Even if someone could somehow extract a fingerprint from a photo, the bigger obstacle is still account approval and device trust. In most cases, the account owner would still have to approve the login because it would be coming from an unfamiliar device.
But if the owner did approve it, and that login then became a trusted device or saved passkey, removing that access is much more confusing than simply changing a password. Most people know how to change a password. Far fewer know how to audit passkeys, trusted devices, active sessions, recovery methods, app permissions, and account security settings.
That is where the situation can become a living hell.
The real danger is not just that someone has access to the account.
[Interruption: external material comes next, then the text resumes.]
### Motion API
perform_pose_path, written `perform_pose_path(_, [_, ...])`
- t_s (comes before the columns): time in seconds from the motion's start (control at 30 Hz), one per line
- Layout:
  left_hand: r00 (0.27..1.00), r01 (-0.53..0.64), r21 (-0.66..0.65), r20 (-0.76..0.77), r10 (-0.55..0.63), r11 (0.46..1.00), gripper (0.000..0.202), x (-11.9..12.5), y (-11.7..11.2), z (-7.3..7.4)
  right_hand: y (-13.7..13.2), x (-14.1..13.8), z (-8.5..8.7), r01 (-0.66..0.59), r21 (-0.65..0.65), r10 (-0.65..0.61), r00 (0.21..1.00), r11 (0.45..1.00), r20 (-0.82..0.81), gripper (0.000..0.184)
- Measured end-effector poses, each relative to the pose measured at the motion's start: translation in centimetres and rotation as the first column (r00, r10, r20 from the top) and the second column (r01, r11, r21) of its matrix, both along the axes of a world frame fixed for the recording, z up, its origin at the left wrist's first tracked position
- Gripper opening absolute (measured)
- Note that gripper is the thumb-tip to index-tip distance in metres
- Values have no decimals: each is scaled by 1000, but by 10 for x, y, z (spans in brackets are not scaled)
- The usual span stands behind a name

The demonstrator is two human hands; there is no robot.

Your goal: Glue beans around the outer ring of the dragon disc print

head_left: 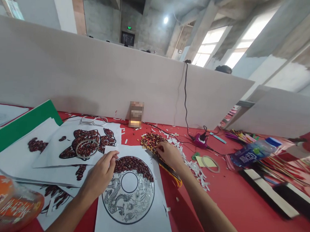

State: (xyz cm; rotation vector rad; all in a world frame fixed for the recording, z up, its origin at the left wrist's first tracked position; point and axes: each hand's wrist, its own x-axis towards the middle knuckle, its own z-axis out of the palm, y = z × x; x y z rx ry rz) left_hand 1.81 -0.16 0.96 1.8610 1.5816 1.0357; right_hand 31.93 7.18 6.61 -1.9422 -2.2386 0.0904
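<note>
A printed sheet point(136, 231) lies before me, showing a round dragon drawing. Dark red beans point(133, 164) cover the upper band of its circle. My left hand point(105, 167) rests at the sheet's upper left edge, beside the beans. Its fingers are curled together; whether anything is between them is hidden. At the loose pile of red and yellow beans point(150, 139), my right hand point(168, 153) has its fingertips pinched together, and I cannot make out what they hold. Beneath this hand lies a long dark object point(169, 168) with yellow-orange strands.
Bean-covered pictures point(89, 139) and a green board point(49, 110) are on the left, with an orange-labelled jar point(8, 203) in front. White paper scraps point(199, 172), a purple power adapter point(201, 139) with cables and a plastic bottle point(258, 151) lie to the right. A white partition point(93, 80) stands behind.
</note>
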Motion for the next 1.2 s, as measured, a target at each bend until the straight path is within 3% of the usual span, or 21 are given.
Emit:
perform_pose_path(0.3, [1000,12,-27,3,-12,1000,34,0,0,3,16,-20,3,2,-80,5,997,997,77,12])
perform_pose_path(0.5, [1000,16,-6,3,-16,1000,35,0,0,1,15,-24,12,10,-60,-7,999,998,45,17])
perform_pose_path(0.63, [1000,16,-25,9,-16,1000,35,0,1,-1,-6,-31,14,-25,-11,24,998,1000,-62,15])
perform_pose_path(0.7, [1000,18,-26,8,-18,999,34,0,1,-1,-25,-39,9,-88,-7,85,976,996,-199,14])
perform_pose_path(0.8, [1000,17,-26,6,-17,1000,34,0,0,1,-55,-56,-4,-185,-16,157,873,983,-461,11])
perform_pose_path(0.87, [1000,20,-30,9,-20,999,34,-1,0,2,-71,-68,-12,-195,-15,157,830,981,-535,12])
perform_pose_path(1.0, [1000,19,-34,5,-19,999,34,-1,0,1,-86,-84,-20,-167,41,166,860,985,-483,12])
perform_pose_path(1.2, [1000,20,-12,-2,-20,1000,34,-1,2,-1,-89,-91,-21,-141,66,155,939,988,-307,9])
The danger is that the account owner may think changing the password was enough, when in reality the unauthorized access may still be active through a saved passkey, trusted device, active session, recovery method, or another security setting they do not know to check.
Now imagine that same email account is tied to the person's bank account, credit cards, PayPal account, business accounts, domain registrations, or password recovery options. The victim changes the Gmail password and assumes the problem is fixed, but the attacker may still be able to receive security alerts, approve logins, reset passwords, intercept recovery messages, or monitor financial activity.
At that point, the victim may believe they locked the front door, while the attacker is still inside the house with another key.
For the average person, that is much harder to understand than a stolen password. They may not know to check passkeys, trusted devices, active sessions, recovery email addresses, authentication methods, app permissions, and account activity. So they keep changing the password, but the risk remains because the real access point was never removed.
So no, I do not think most people need to panic about peace-sign selfies. But I do think people should understand that modern login systems are no longer just about passwords. Once a device is trusted, removing access can be far more obscure than people realize.
That is the nightmare scenario: someone gains access to a critical account, the victim thinks they fixed it by changing the password, and the attacker continues to have a path back in. If that account is connected to banking or financial recovery, the consequences can go from inconvenient to financially devastating very quickly.